Los estudiantes estaban muy nerviosos, demasiado. No podían dejar de hablar y chillar. Reacción nerviosa lógica, pero difícil de soportar. Cuando llegaron las autoridades a las seis para interrogarnos, siguieron hablando e interrumpiéndose los unos a los otros en su ansiedad por contar la historia.
Dominic Assuevo estaba en el departamento de incendios premeditados. Era un hombre del tamaño de un toro: cabeza cuadrada, cuello corto y grueso y un cuerpo que se estrechaba hacia abajo hasta llegar a unas caderas sorprendentemente estrechas. Quizá fuera ex boxeador o ex jugador de fútbol. Con él iban bomberos uniformados y Bobby Mallory.

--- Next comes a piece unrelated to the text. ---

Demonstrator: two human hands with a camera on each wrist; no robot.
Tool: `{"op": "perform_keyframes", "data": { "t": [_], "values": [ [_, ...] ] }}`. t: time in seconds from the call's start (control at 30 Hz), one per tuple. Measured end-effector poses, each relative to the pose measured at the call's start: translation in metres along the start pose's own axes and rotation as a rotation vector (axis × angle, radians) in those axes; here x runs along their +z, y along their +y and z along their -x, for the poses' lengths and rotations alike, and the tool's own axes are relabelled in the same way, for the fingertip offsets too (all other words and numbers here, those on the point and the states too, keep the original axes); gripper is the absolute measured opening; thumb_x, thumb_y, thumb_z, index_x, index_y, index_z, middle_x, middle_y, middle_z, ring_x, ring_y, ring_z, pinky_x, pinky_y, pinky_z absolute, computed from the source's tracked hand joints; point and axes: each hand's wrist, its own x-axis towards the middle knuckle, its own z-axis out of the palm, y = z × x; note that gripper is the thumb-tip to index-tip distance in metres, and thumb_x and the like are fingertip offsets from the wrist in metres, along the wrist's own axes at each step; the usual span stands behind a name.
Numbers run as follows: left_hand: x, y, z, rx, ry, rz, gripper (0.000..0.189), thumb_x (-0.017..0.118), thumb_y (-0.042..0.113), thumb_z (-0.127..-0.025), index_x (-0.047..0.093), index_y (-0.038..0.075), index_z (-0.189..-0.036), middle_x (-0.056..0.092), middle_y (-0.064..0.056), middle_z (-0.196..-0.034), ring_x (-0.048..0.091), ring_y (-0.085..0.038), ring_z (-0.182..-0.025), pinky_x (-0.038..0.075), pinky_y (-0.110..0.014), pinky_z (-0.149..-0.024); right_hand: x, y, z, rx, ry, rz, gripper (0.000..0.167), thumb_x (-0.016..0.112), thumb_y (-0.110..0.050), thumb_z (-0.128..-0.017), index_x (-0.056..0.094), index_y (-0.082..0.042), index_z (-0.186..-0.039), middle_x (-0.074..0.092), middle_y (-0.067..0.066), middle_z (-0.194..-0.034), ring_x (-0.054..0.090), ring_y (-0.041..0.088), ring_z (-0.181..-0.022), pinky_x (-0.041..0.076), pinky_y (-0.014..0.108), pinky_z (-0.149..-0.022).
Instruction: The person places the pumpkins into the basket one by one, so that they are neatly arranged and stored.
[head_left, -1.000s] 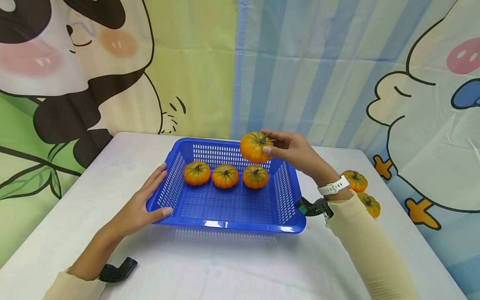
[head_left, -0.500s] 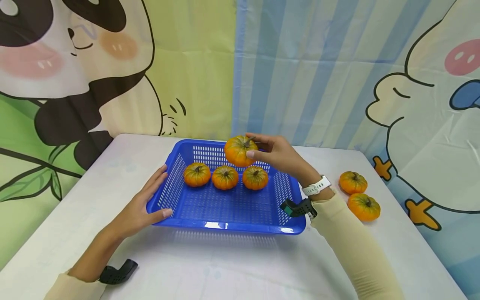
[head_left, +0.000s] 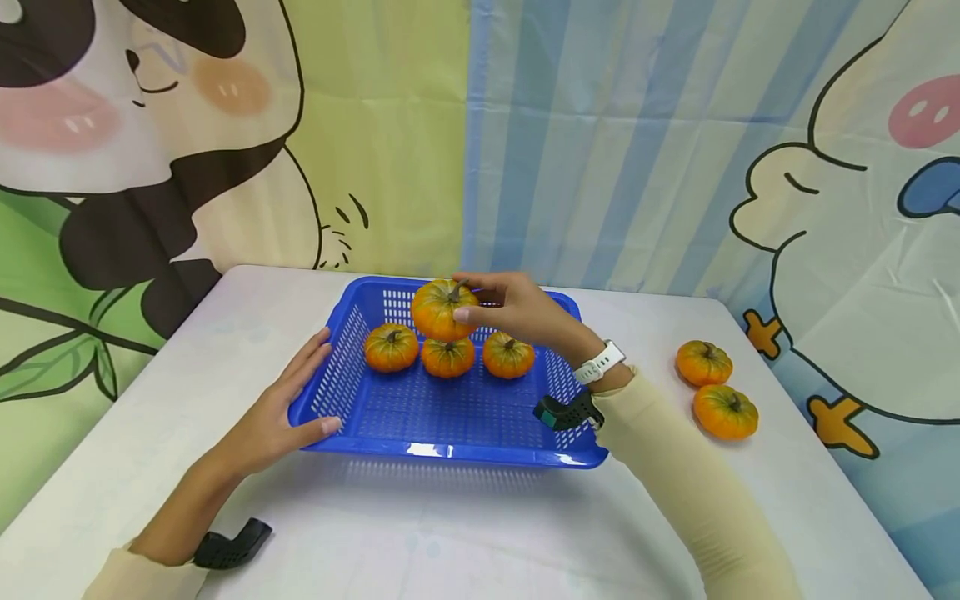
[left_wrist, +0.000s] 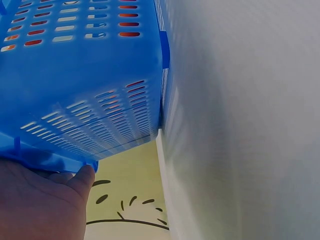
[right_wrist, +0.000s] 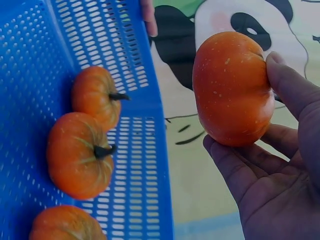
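Observation:
Between thumb and fingers, my right hand [head_left: 517, 312] grips a small orange-and-green pumpkin [head_left: 433, 312] above the back part of a blue plastic basket [head_left: 480, 452]. Three similar pumpkins sit in a row inside: a left one [head_left: 392, 347], a middle one [head_left: 447, 358] partly covered by the held one, and a right one [head_left: 508, 356]. The right wrist view shows the smooth underside of the held pumpkin [right_wrist: 232, 90], the thumb on one side and fingers on the other. My left hand [head_left: 273, 425] rests with fairly straight fingers along the basket's left rim, thumb at the front corner.
Two more pumpkins lie on the white table to the right, a rear one [head_left: 704, 362] and a front one [head_left: 726, 412]. A cartoon-printed curtain [head_left: 600, 150] hangs behind the table. The basket's slotted side wall [left_wrist: 100, 115] fills much of the left wrist view.
My right hand has carried the pumpkin leftward over the basket, from above the right pumpkin to above the middle one. The left hand and basket have stayed in place.

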Motion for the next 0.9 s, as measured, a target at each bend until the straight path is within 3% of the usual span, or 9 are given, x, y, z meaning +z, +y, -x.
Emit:
{"op": "perform_keyframes", "data": {
  "t": [0.33,0.53,0.67,0.9],
  "values": [
    [0.0,-0.002,-0.001,0.003,0.001,-0.017,0.092,0.072,0.022,-0.082,0.018,0.014,-0.157,0.004,0.005,-0.163,0.008,-0.034,-0.147,0.024,-0.073,-0.1,0.013,-0.007,-0.015,-0.029,-0.049,0.019,0.055,0.069,-0.024,-0.092,0.051,-0.007,-0.141,0.059,0.007,-0.133,0.059,0.018,-0.117,0.048,0.028,-0.095],
    [-0.001,-0.002,0.0,0.006,0.003,-0.018,0.093,0.072,0.022,-0.081,0.019,0.013,-0.157,0.005,0.004,-0.163,0.008,-0.034,-0.147,0.023,-0.074,-0.1,0.025,-0.01,-0.021,-0.032,-0.11,0.012,0.056,0.069,-0.027,-0.092,0.051,-0.01,-0.142,0.061,0.005,-0.128,0.062,0.013,-0.107,0.051,0.026,-0.091],
    [-0.001,-0.002,0.0,0.006,0.002,-0.016,0.093,0.072,0.022,-0.081,0.019,0.013,-0.156,0.005,0.004,-0.163,0.008,-0.033,-0.147,0.022,-0.074,-0.1,0.034,-0.011,-0.023,-0.016,-0.147,0.056,0.058,0.07,-0.031,-0.091,0.051,-0.012,-0.142,0.064,0.002,-0.122,0.063,0.01,-0.101,0.051,0.024,-0.089],
    [0.0,-0.002,0.0,0.008,0.003,-0.009,0.092,0.072,0.022,-0.081,0.019,0.013,-0.156,0.005,0.005,-0.163,0.009,-0.034,-0.146,0.026,-0.072,-0.1,0.052,-0.012,-0.031,-0.031,-0.204,0.135,0.059,0.07,-0.031,-0.09,0.052,-0.009,-0.142,0.062,0.003,-0.127,0.06,0.011,-0.105,0.048,0.02,-0.091]
  ]
}}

Yo estaba allí sentada con una especie de sopor, angustiada ante la desaparición de mi apartamento, sin ganas de pensar en nada. Ni de moverme. Al mirar a Bobby, me di cuenta de que iba a tener que reunir todo mi coraje. Respiré hondo. Casi no me mereció la pena.
El fatigado interno dio su exhausto consentimiento a la policía para que nos interrogara, excepto en el caso de los Takamoku, que ya habían sido conducidos al interior del hospital. Fuimos a un pequeño despacho junto a la sala de urgencias, el cuarto del personal de seguridad del hospital, que un par de guardias soñolientos dejaron libre amablemente. Los ocho hicimos lo posible por acomodarnos allí, los policías y uno de los estudiantes de pie y el resto en las sillas que había en la habitación.